Agent workflows for developers
Application developers use Semantic Kernel to let AI agents call existing functions and services inside their apps, using Quick Start to get a working prototype fast. They then use Concepts and Frameworks to wire prompts, plugins, and code into a reliable workflow that can trigger real actions instead of just generating text.
Enterprise AI architecture
Enterprise architects use Semantic Kernel to build observable, security-aware AI systems that fit scale requirements, using Enterprise Components to standardize how agents connect to business logic.

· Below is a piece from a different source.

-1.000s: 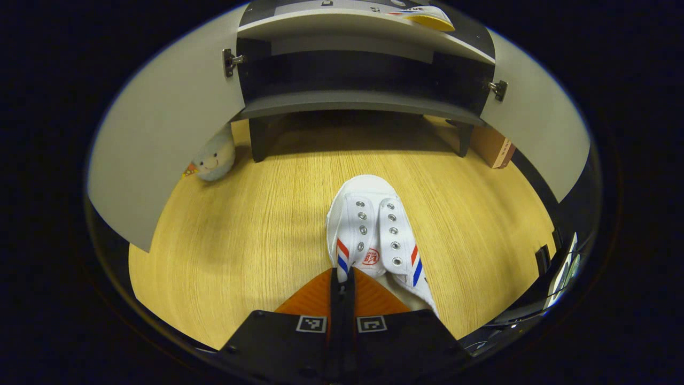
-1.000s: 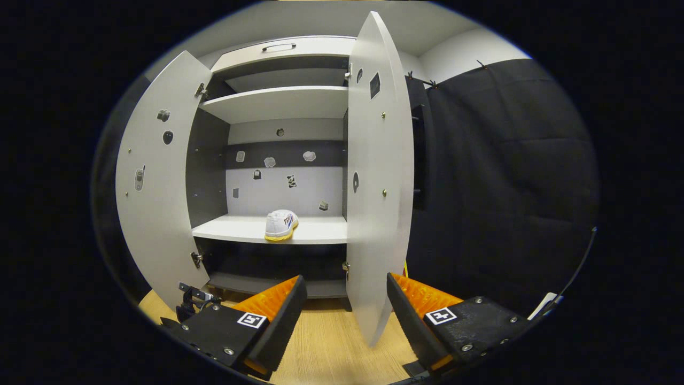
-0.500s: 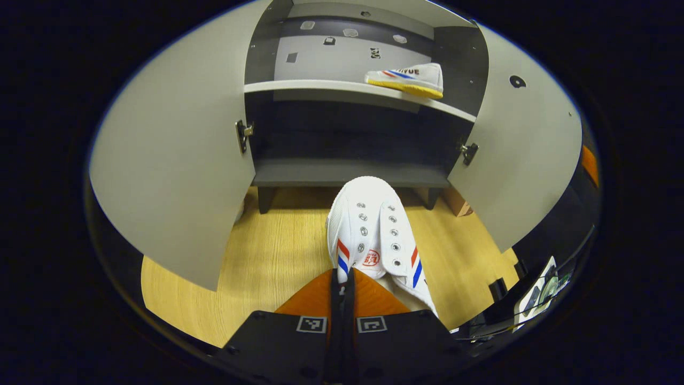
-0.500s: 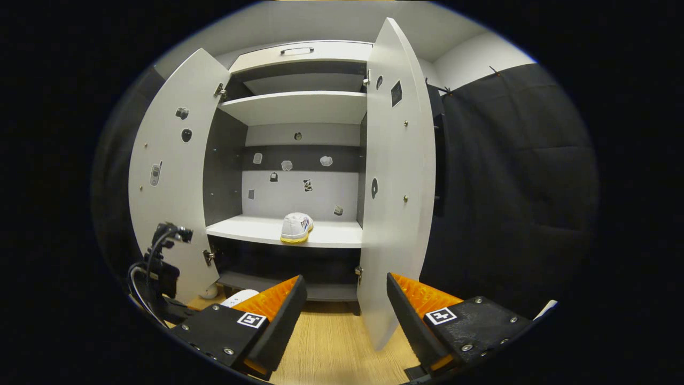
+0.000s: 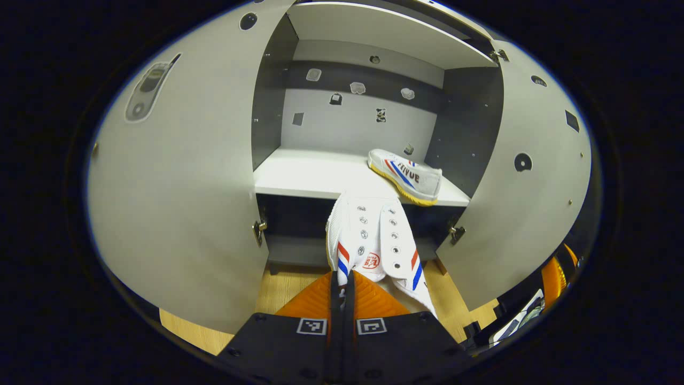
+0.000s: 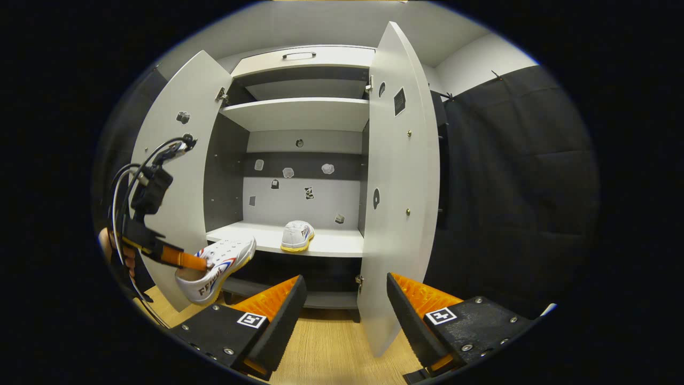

Enterprise ready helps them keep deployments aligned with governance and operational needs across larger systems.
Cross-language team adoption
Python, C#, and Java teams use Semantic Kernel to share one AI framework across different codebases, leaning on Frameworks and Modular and extensible to keep implementations consistent. That makes it easier to reuse patterns, reduce duplicated agent logic, and move faster across services.
Workflow automation for ops
Automation builders use Semantic Kernel to trigger workflows and business processes from AI prompts, using Automating business processes to connect model output to real operational steps. They can pair that with GitHub or Logic Apps to move from suggestion to execution with less manual handoff.
How does Semantic Kernel work?
- Start with Quick Start to connect your first app or service and see Semantic Kernel translate model requests into function calls. Use Get started if you want the shortest path to a working first integration.
- Explore Concepts to understand prompts, plugins, and how the framework organizes AI behavior. This gives your team a shared vocabulary before you wire agents into production code.
- Choose Frameworks and Modular and extensible to fit Semantic Kernel into your existing codebase. Add only the components you need, then extend them as your workflows grow.
- Use Enterprise Components and Enterprise ready to shape security-aware, observable deployments. Align the setup with operational controls so AI actions stay manageable at scale.
- Connect Automating business processes with GitHub, Logic Apps, or Azure Container Apps Dynamic Sessions to trigger real workflows. Keep iterating from there as your agents take on more tasks.
Frequently asked questions
What is Semantic Kernel?
Semantic Kernel is a developer framework for building AI agents that turn prompts and existing APIs into function calls. It sits between the model and your code, using plugins and connectors to orchestrate workflows, with support for C#, Python, and Java plus observability, security, and filters. It integrates with GitHub, Logic Apps, and Azure Container Apps Dynamic Sessions.
What is Semantic Kernel used for? Who is it for?
Semantic Kernel is used for Getting Started, Quick Start, and Concepts. It's built for Application developers, Platform teams, and Enterprise architects.
Does Semantic Kernel have an API and what does it integrate with?
Semantic Kernel combines prompts with existing APIs and plugins to translate model requests into function calls. It integrates with GitHub, Logic Apps, Azure Container Apps Dynamic Sessions.